The atomic bomb history is a highly visible case-in-point of the structures that take place where polemics and historiography meet.  Scientific contributions to the war were good, but the bomb, of course, is evil, but, then,  so is bureaucratic sloth, so bureaucratic obstruction to the bomb ends up coming off badly.  Thus, during the war, the bomb only becomes evil when inserted into the evil strategy of strategic bombing (which, by the way, is also often associated with the enthusiasm of Lindemann).  Enthusiasm for bomb development only itself becomes evil in the wake of the immediate postwar failure to advance international control of atomic weapons, whereupon it is associated with suspect characters, notably Edward Teller (1908-2003), even though further development was much more widely supported.

The ultimate success of the Manhattan Project makes the idea that wartime development of the bomb was an unnecessary diversion of resources into a non-serious perspective, but it is important to remember that America’s diversion of resources into the bomb project was extraordinary, and even then the bomb was not finished until after the defeat of one of the Axis powers.  However incorrect it proved, pessimism about the bomb contributing to the war was certainly sensible.

As an example of this perspective, the Carnegie Institution of Washington’s Merle Tuve (1901-1982) left the uranium project in 1941 to work on the proximity fuse, satisfied that the construction effort found to be required made Axis development of it unlikely.  In a later interview, he continued to express the view that the Manhattan Project had been a diversion of resources, and attributed the scaling up of the American project to enthusiasts such as Marcus Oliphant, Ernest Lawrence, and Arthur Compton.

Coming to a proper historiographical posture with respect to these issues is difficult.  On the one hand, it would be not only trite, but incorrect simply to say that enthusiasm and delay are always in the eye of the beholder.  Sometimes enthusiasm does blind to obvious difficulties, and sometimes clearly beneficial ideas are obstructed for poor reasons.  On the other hand, accusations of enthusiasm and delay are part and parcel of historical polemics in the modern era, and can create the impression that scientific research and technological development had a natural rate at which they should have proceeded.

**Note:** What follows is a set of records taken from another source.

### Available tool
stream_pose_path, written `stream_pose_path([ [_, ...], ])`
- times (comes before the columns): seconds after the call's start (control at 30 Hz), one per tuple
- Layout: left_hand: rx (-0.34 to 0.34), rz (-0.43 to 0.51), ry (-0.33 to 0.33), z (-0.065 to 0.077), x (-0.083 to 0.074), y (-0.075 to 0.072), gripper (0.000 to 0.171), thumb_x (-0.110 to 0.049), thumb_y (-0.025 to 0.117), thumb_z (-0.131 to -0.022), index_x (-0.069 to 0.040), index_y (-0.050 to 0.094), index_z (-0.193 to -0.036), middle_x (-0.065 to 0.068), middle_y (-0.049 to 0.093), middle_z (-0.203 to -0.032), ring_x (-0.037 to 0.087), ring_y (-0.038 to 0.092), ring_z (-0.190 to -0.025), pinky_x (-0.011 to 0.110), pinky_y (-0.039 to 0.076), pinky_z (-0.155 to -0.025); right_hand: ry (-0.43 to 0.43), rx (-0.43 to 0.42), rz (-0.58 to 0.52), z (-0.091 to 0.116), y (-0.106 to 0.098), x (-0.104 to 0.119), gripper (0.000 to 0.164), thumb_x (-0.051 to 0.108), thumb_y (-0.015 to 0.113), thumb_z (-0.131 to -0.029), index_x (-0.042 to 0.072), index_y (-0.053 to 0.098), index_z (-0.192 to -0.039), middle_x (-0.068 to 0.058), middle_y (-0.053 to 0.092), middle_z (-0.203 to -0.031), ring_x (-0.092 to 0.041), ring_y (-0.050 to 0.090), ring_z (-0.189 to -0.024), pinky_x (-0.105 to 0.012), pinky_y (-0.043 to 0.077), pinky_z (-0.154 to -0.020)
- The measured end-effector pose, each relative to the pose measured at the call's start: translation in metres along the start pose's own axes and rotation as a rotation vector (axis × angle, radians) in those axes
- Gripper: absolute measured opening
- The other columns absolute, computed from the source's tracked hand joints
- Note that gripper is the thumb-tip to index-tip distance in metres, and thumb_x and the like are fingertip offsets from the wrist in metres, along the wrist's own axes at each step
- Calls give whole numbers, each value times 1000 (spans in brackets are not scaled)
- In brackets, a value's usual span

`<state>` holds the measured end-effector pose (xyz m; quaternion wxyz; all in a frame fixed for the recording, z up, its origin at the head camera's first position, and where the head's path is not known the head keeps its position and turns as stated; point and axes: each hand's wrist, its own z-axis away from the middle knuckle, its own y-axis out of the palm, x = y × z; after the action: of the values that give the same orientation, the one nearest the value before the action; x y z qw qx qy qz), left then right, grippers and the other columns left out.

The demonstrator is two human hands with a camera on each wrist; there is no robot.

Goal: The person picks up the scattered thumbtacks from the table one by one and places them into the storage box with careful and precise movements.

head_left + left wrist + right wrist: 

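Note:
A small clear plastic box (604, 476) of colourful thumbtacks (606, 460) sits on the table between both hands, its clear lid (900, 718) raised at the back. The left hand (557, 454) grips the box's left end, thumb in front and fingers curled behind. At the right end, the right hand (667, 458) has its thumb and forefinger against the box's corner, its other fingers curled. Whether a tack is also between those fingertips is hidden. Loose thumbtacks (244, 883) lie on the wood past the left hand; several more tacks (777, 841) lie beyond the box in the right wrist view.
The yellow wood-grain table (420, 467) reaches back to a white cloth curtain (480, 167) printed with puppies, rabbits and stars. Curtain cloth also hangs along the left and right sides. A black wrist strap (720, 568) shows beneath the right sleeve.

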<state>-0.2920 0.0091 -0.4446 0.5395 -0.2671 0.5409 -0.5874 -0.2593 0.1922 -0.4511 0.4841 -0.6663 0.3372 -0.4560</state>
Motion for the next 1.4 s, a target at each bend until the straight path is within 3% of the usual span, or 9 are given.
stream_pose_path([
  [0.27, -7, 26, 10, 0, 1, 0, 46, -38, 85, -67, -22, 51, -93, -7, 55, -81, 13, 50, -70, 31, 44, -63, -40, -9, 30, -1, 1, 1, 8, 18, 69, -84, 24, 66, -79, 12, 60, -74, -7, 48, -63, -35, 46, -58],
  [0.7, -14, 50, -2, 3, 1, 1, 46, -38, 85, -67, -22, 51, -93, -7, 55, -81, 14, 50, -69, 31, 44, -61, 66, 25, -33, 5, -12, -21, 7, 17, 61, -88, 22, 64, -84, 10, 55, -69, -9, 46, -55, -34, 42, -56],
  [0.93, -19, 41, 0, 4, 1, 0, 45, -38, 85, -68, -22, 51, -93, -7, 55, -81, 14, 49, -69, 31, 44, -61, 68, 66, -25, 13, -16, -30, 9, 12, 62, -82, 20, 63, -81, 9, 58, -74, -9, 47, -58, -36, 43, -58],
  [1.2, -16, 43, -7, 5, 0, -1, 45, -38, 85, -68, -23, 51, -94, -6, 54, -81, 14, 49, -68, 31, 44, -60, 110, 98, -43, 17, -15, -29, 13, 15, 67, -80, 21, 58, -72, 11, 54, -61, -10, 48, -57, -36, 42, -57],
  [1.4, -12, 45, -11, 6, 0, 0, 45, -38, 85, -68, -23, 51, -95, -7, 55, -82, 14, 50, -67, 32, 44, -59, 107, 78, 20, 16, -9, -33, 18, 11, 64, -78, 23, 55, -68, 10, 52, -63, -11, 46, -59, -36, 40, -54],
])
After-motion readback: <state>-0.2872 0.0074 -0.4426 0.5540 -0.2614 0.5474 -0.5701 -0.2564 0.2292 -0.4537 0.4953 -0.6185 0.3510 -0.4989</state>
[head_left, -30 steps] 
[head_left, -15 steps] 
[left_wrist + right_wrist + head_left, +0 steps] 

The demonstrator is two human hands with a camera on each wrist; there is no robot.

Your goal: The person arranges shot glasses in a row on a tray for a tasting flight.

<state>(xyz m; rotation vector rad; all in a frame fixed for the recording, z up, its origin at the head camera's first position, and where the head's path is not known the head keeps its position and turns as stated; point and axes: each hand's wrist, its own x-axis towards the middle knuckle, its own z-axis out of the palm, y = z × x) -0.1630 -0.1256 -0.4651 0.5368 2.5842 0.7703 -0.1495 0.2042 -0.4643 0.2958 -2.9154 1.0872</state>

Finally, historians enjoy narrating historical controversies, and are good at not being taken in by historical polemics when resort to a he-said/she-said format is possible.  However, I want to surmise that the historiography of bureaucracy may remain unusually distorted by historical polemics, because “bureaucracy” is seldom in a position to fight back against the polemics constantly thrown against it.